Welcome to this blog, the story of a great big Australian adventure. It documents my travels, life in Australia, and a subject close to my heart – environmental conservation. 

The Ekka

The Ekka's a big deal in Queensland, especially in the South East, where you get a day off work in order to visit the Show – the Royal Queensland Show. It's been held every August since 1876, with the exception of two years: in 1919, when there was a Spanish flu pandemic, and in 1942, because of the Second World War. The first one followed the trend for exhibitions set by that of Crystal Palace in 1851. The Ekka – from Brisbane Exhibition, its original name – was first and foremost an agricultural show, intended to show off new agricultural machinery and practices. Farm animals are still a big attraction – from new-born lambs and chicks to hefty great bullocks and carthorses – but, of course, there's so much more today, including a fairground, wine tasting, food halls, equestrian events, the Ekka's own Crufts, scary snakes and crocs, showbags and the 'iconic strawberry sundae'.

We started with Animal Boulevard. The noise of a thousand chooks is what strikes you first. They're all in extremely confining cages, of course, but I tried not to think too much about that as I marveled at their striking wattles and combs and furry feet and spectacularly beautiful plummage. (Did you know there are as many as 16 small bones in a chicken's foot?) Much to our surprise, there were Dorking cocks among the exhibits.

Fairly inevitably I suppose, there were wild birds bred and kept in captivity.
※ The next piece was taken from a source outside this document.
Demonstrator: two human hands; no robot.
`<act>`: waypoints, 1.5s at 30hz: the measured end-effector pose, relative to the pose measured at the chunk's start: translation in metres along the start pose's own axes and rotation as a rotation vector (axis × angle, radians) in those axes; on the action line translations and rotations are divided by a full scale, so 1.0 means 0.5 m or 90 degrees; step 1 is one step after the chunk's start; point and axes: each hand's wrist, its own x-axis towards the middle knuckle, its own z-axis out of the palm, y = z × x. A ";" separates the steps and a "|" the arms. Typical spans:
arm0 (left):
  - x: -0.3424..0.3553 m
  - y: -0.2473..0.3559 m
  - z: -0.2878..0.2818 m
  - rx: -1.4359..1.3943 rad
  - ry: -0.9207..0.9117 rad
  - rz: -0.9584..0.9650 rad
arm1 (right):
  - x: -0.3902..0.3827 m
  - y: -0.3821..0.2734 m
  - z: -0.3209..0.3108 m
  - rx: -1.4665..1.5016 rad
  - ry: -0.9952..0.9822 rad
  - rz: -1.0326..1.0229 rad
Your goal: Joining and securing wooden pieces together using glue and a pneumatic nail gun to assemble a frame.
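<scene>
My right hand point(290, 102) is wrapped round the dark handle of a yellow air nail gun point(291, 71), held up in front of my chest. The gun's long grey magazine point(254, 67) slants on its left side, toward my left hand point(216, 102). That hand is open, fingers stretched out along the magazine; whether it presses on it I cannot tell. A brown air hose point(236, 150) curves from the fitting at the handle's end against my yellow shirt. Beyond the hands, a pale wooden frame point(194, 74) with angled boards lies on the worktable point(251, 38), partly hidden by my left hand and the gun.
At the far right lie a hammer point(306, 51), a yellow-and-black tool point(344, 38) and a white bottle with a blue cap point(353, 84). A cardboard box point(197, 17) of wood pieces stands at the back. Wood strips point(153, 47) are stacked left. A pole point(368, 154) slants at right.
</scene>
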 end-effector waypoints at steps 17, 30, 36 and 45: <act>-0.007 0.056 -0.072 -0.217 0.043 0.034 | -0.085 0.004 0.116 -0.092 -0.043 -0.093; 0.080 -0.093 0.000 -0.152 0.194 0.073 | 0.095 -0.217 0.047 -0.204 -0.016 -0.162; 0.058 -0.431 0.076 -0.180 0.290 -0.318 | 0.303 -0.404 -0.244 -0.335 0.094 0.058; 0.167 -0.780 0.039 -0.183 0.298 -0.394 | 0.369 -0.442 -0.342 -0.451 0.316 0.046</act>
Whereas this can aid and abet the survival of some species, such as the never-dull Gouldian finches...

...there can be no excuse for a Sulphur-crested Cockatoo in a cage. I moved quickly on.

Soon there were distractions such as roly-poly puppies, a cat in a bag, likkle lambs and hoity-toity llamas.
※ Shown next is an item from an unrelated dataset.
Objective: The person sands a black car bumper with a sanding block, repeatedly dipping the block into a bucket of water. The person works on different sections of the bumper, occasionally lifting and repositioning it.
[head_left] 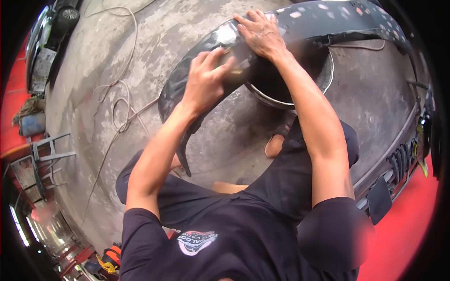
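A dark, curved car bumper (pixel 206 61) arches across in front of me, with pale patches scattered over its right part. My right hand (pixel 262 35) rests on it, palm down, fingers spread and holding nothing. Lower on the bumper's left part is my left hand (pixel 206 79), its fingers curled and smeared by motion. A small yellowish thing shows at its fingertips, too blurred to name. Beneath the bumper stands a dark round drum-like thing (pixel 332 77) with a pale rim, partly hidden by the bumper and my right forearm.
A thin hose or cable (pixel 126 100) lies looped on the stained concrete floor (pixel 154 56) to the left. Metal-legged stands (pixel 54 152) and a car (pixel 51 42) are at the far left. Another bumper-like car part (pixel 375 180) lies along the right. My sandalled foot (pixel 274 146) is below the drum.
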`<state>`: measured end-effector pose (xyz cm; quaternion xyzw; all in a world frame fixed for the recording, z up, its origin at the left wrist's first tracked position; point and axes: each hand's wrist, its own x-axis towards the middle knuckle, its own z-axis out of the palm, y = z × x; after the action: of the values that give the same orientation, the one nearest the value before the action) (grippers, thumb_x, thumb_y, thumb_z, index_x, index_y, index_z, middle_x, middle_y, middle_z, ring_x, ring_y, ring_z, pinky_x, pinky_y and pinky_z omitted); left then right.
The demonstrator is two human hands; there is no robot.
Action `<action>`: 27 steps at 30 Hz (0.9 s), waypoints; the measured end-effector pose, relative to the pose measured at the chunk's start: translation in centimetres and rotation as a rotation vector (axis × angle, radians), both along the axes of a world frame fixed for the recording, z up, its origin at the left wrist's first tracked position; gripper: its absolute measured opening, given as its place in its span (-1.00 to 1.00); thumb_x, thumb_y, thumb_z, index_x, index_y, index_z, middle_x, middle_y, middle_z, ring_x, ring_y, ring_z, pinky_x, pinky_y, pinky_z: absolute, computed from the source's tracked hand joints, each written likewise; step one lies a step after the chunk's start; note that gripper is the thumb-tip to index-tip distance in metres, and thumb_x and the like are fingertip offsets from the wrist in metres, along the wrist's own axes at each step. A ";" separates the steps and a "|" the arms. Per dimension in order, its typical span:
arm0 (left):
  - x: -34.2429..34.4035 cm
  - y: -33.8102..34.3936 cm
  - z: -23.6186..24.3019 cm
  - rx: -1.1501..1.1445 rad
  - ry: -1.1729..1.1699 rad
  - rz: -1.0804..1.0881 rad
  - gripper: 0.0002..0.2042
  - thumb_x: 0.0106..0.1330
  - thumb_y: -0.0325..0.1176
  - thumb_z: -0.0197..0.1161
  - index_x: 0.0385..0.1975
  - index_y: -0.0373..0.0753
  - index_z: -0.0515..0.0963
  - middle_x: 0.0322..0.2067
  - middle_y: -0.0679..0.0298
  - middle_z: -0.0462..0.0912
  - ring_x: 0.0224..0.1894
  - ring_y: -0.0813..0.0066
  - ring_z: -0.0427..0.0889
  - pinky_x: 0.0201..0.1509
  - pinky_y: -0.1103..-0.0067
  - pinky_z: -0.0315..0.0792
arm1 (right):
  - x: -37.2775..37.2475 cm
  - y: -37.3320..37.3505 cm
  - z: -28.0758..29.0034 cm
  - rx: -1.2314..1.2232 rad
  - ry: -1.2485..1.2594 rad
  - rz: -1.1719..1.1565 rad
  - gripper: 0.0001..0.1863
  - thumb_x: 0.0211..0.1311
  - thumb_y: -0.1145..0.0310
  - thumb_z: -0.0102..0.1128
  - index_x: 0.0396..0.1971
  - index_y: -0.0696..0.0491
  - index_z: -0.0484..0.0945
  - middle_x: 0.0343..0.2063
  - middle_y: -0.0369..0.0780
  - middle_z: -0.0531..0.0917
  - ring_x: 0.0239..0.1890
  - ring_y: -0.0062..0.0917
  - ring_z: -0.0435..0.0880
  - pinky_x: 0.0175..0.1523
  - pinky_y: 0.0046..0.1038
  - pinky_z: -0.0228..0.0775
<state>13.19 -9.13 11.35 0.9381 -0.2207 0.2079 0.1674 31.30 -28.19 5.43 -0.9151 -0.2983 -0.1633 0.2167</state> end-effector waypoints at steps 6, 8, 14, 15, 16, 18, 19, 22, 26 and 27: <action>3.0 -0.9 -0.4 -0.047 0.005 -0.074 -0.56 0.24 -0.46 0.44 0.16 -0.11 0.77 0.21 0.02 0.66 0.20 -0.05 0.61 0.35 0.21 0.51 | 0.2 -0.8 0.6 0.016 -0.001 0.021 -0.54 0.66 0.03 0.05 0.42 -0.27 0.63 0.38 -0.18 0.60 0.50 -0.22 0.47 0.60 0.27 0.10; -0.3 0.9 -0.3 0.001 0.032 -0.035 -0.58 0.26 -0.45 0.45 0.16 -0.11 0.77 0.20 0.02 0.66 0.20 -0.05 0.61 0.35 0.21 0.52 | 0.1 -0.4 0.8 0.009 0.018 0.031 -0.55 0.66 0.03 0.06 0.40 -0.26 0.64 0.37 -0.20 0.62 0.50 -0.25 0.47 0.59 0.26 0.11; 3.1 -2.0 0.2 -0.065 -0.014 -0.042 -0.50 0.16 -0.47 0.44 0.19 -0.11 0.74 0.21 0.04 0.64 0.23 -0.03 0.58 0.33 0.18 0.49 | 0.6 -0.5 0.3 -0.038 -0.127 0.034 -0.57 0.64 0.08 0.09 0.36 -0.20 0.65 0.29 -0.22 0.67 0.43 -0.27 0.54 0.54 0.23 0.19; 3.7 -2.3 0.1 -0.080 -0.007 -0.062 -0.44 0.10 -0.55 0.41 0.20 -0.09 0.72 0.22 0.04 0.62 0.24 -0.04 0.57 0.32 0.17 0.48 | 0.6 -0.8 0.1 -0.034 -0.116 0.029 -0.57 0.64 0.08 0.09 0.36 -0.18 0.66 0.28 -0.23 0.68 0.43 -0.28 0.55 0.54 0.23 0.20; 4.0 -2.6 0.1 -0.093 -0.001 -0.083 -0.37 0.04 -0.63 0.38 0.22 -0.07 0.70 0.22 0.04 0.61 0.25 -0.04 0.56 0.31 0.16 0.47 | 0.6 -1.1 0.1 -0.028 -0.104 0.022 -0.57 0.64 0.09 0.09 0.35 -0.17 0.66 0.28 -0.24 0.68 0.42 -0.29 0.55 0.53 0.23 0.21; 1.4 -1.0 0.1 -0.066 0.038 -0.042 -0.42 0.09 -0.61 0.37 0.21 -0.11 0.71 0.22 0.05 0.61 0.24 -0.04 0.56 0.31 0.17 0.48 | 0.9 -0.8 0.0 0.030 -0.100 0.021 -0.58 0.63 0.11 0.10 0.32 -0.13 0.68 0.23 -0.26 0.71 0.41 -0.31 0.56 0.52 0.21 0.23; -0.5 0.1 -0.4 -0.072 0.039 -0.020 -0.44 0.10 -0.61 0.37 0.19 -0.12 0.72 0.22 0.05 0.61 0.24 -0.04 0.56 0.31 0.17 0.48 | 0.5 -0.2 0.4 0.031 -0.082 0.015 -0.59 0.63 0.12 0.10 0.32 -0.13 0.69 0.22 -0.26 0.71 0.40 -0.31 0.57 0.51 0.19 0.23; -0.5 -0.2 0.2 -0.019 0.000 0.021 -0.59 0.25 -0.47 0.37 0.13 -0.15 0.79 0.18 0.03 0.65 0.20 -0.03 0.60 0.31 0.17 0.51 | 0.0 0.4 0.5 0.067 -0.101 0.013 -0.61 0.62 0.15 0.12 0.28 -0.10 0.70 0.19 -0.25 0.73 0.37 -0.30 0.59 0.48 0.14 0.26; 3.4 -3.0 0.3 -0.058 -0.024 -0.004 -0.59 0.24 -0.47 0.36 0.12 -0.16 0.79 0.19 0.00 0.64 0.19 -0.06 0.59 0.31 0.17 0.49 | 0.4 -0.7 0.5 0.046 -0.126 0.031 -0.62 0.61 0.16 0.13 0.27 -0.10 0.71 0.20 -0.25 0.72 0.36 -0.30 0.59 0.47 0.12 0.28; 3.0 -3.0 0.4 -0.053 -0.002 -0.001 -0.59 0.24 -0.47 0.37 0.12 -0.16 0.78 0.19 0.01 0.64 0.18 -0.06 0.59 0.31 0.17 0.49 | 0.5 -0.8 0.4 0.060 -0.097 0.029 -0.62 0.61 0.16 0.14 0.27 -0.10 0.71 0.21 -0.26 0.72 0.37 -0.30 0.59 0.48 0.12 0.28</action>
<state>16.16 -12.10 11.78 0.9330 -0.2159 0.2145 0.1920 31.75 -29.02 5.78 -0.8948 -0.3165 -0.2131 0.2318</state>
To one side of the chill-out zone where we went next for a coffee was a scary reptile corner. An anxious-looking Sand Goanna (Monitor) was rather too close for comfort to a highly venomous (9th in the world) Common Death Adder and an equally dangerous Black-headed python. The large Yellow-spotted Goanna remained calm, while the Carpet Python looked dangerous but isn't, in fact (except to unsuspecting cute little furry animals). And the difference between a goanna and a monitor lizard? The showman in charge explained that, since more than half of all these lizards are found on this continent, Australians can call them what they like.
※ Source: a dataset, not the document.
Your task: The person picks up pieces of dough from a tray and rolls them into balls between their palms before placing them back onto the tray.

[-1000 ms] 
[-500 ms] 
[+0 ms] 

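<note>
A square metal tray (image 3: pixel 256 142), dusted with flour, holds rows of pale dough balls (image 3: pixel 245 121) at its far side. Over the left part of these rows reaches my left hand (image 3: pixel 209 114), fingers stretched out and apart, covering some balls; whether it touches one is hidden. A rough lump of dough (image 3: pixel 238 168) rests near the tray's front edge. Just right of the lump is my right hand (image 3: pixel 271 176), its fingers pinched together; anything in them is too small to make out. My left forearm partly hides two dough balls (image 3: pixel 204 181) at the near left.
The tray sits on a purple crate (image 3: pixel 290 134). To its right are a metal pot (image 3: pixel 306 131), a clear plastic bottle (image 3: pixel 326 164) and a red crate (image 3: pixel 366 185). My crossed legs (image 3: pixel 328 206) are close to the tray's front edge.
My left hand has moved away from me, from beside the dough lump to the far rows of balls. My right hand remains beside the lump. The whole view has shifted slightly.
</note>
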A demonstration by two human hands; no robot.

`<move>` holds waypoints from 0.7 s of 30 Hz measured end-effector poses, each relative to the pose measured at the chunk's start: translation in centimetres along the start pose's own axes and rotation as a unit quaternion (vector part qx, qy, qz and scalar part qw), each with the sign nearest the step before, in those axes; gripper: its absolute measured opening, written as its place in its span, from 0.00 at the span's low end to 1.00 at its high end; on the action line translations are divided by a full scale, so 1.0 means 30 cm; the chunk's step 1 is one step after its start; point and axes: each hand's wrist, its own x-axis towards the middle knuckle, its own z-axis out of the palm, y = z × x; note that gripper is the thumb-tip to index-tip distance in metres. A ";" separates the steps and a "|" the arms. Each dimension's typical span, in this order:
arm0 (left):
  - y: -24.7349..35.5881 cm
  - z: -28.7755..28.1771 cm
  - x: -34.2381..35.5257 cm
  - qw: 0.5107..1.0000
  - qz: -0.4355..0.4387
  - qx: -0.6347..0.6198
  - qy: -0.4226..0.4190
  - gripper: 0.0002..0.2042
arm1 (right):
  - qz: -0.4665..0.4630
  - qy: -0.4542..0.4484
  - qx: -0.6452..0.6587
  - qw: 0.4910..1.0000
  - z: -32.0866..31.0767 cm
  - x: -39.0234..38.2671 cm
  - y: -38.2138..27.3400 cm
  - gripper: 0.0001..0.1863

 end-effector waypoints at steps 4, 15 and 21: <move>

It was nearly time for the Grand Parade of champion animals adorned with their ribbons. This was certainly not a sight to be missed and we took our seats in the Community Arena as the animals waited patiently outside with their handlers. Once they were all inside and doing a circuit, you really didn't know where to look next; all were calm and steady and there was hardly a hoof out of line. Quite impressive.

Later, after I'd eaten my first Australian pie, for lunch, the Brisbane Markets Agricultural Hall
provided colour and fine design, as well as the chance to see the dreaded Red Fire Ants* (in a jar handcuffed to a Biosecurity Queensland official).

The Showdog Pavilion was strangely addictive; Lindeman's Open Garden surprisingly relaxing; the Fresh Food Pavilion a living hell; the Meat Hall rather perplexing; and the funfair, well, like funfairs the world over – raucous and hastening of a speedy exit.

But a better representation of life in Queensland you ne'er did see than at the Ekka. The intense pride in rural life and its produce was palpable in the parade of horses, carts and cattle; the bizarre attire, and not only of exhibitors, was eye boggling; and the sheer joy of Aussies on a day out, clutching their showbags and oblivious of the first seriously grey day in weeks, was never more self-evident. If you get the chance, don't pass it up; go visit the Ekka and observe.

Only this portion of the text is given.